Tyler Buckler, principal at Cielo Property Group, left the City of Austin’s Planning Commission this week without an answer to his request to build a 90-foot office tower next to the Plaza Saltillo Station in East Austin.
Buckler’s company acquired six single family residential lots over the past year to cobble together a half block tract at the northeast corner of Comal and East Fourth Streets. Using the project name 4 East, Cielo submitted an application in July to amend the transit-oriented district neighborhood plan, and asked to include a Central Urban Redevelopment modifier, or CURE, to allow an increase in height from 40 feet to 90 feet.
The Plaza Saltillo TOD’s density bonus program already allows an increase to 60 feet, if the developer provides onsite affordable housing or the payment of what’s called a fee-in-lieu. Since Cielo wants to limit the building’s uses to offices with ground-level restaurants and retail, the fee-in-lieu option was preferred. At 60 feet, the fee-in-lieu would work out to about $351,384, but at 90 feet with 155,000 square feet of leasable area, the fee would be more than $900,000.
City senior planner Heather Chaffin, the project’s case manager, told commissioners the staff recommendation was to support an alternate rezoning that would limit the building’s height to 75 feet. Chaffin acknowledged that the lots in question were zoned as single-family, but added it would be misleading to assert that the project would occur at the sacrifice of single-family housing, since everything around it is or will soon be high-density development, courtesy of the ongoing development on the eastern side of town.
The neighborhood where Cielo’s project is located is eligible to apply for a CURE modifier to get the building to 90 feet, but staff also pointed out there is a trend to retire the CURE altogether, and the Austin City Council recently directed staff to study the prospect of eliminating its use in the Plaza Saltillo TOD.
This concerned Commissioner Trinity White, who thought that was something that should be taken into consideration, but Chairman Steven Oliver disagreed.

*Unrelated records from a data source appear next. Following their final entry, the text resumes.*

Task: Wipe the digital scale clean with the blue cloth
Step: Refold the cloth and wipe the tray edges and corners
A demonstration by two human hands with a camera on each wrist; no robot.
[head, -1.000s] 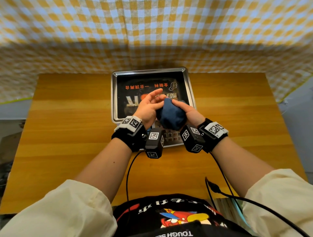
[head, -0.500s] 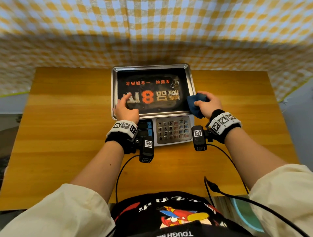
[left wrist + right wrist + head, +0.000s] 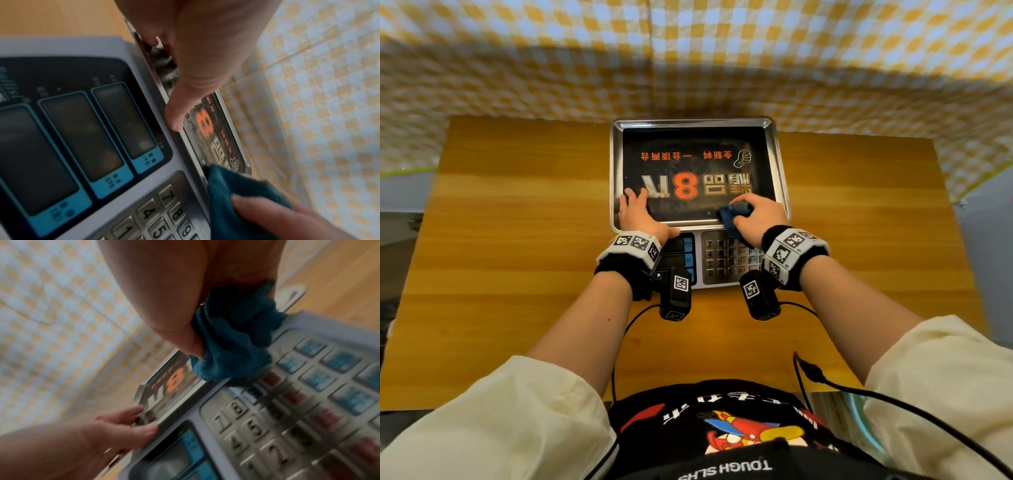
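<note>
The right hand (image 3: 758,214) is clenching the blue cloth (image 3: 734,216) on the scale's (image 3: 698,205) near right corner; the left hand (image 3: 637,214) is lying flat, released, on its left corner, on the worktop (image 3: 517,240).

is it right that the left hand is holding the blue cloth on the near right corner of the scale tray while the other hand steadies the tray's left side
Not quite: the right hand holds the blue cloth, as the head view shows. The rest stands: the cloth is at the near right corner of the scale tray, and the left hand steadies its left side.
</note>
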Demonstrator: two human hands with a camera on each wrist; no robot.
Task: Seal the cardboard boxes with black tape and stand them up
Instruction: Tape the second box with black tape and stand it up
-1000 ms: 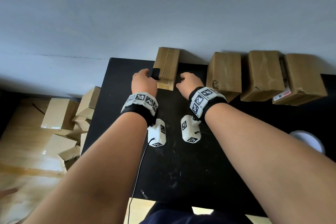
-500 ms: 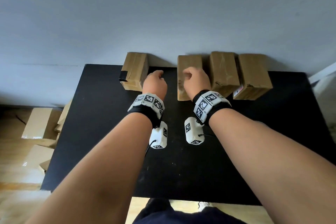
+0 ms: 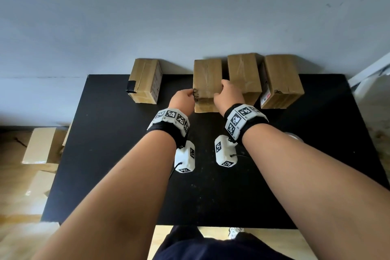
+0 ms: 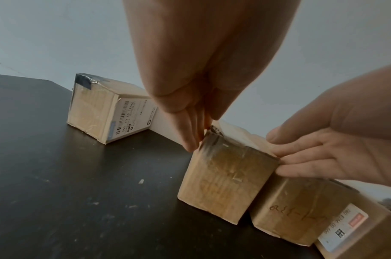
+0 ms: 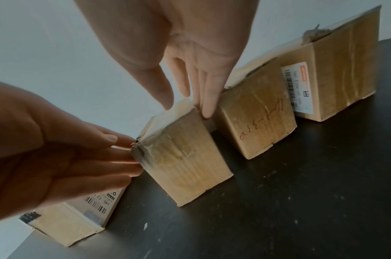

“If we had to run every meeting, every night as to what might be going on Thursdays (at City Council), it would be a form of pinball that I don’t think we could handle,” Oliver said.
Cielo’s proposition drew unanimous opposition from the East Cesar Chavez Neighborhood Planning Team. The team spokesperson, Susan Benz, said the tallest buildings in the TOD were intended to be placed along Interstate 35, with heights gradually stepping down from there. The Cielo project is eight blocks east of the interstate. Using CURE zoning at that distance from the freeway would set a precedent for development that would gentrify East Cesar Chavez Street, turning it into “Downtown East,” Benz said.
Buckler argued that the concept fit perfectly within the framework of Imagine Austin concepts for sustainable growth. The office tower would provide a high density commercial component that would fit neatly into the surrounding high density residential.
It is surrounded to the east by the Eastside Station apartment homes, to the north by Saltillo Lofts and The Arnold, and to the southwest Cielo will soon build The Foundry, a mixed-use project with retail and some residential. Immediately to the south, the city is supporting the redevelopment of the Chalmers Courts public housing to include higher density. Finally, Endeavor Real Estate Group has its Plaza Saltillo mixed-use development on the fast-track west of the rail station.
Buckler said he was including a three-level underground parking garage with the minimum allowable numbers of spaces. This aspect of the design takes into consideration the close proximity of the rail station and the east-west bike lane that goes through the alley behind the proposed tower. Buckler added that the ideal project would be six stories tall with a ground floor height of 20 feet and slab-to-slab heights above that of 14 feet each being the most marketable.
Commissioner Greg Anderson led the faction favoring the tower, but admitted 90 feet was probably not in the cards. He pointed out that the proposed building was directly next to the train station, exactly where the highest-density TOD development is supposed to be.
“If we can’t put a 75-foot building next to a train station, where in Austin is it going to fit?”
— Greg Anderson, Commissioner
Commissioner Karen McGraw led the opposition, but her motion to deny the project failed. Buckler agreed to an amendment reducing the height to 72 feet, but that motion also failed.
“There is no recommendation,” Oliver said in conclusion. “It goes to (City) Council without our opinion.”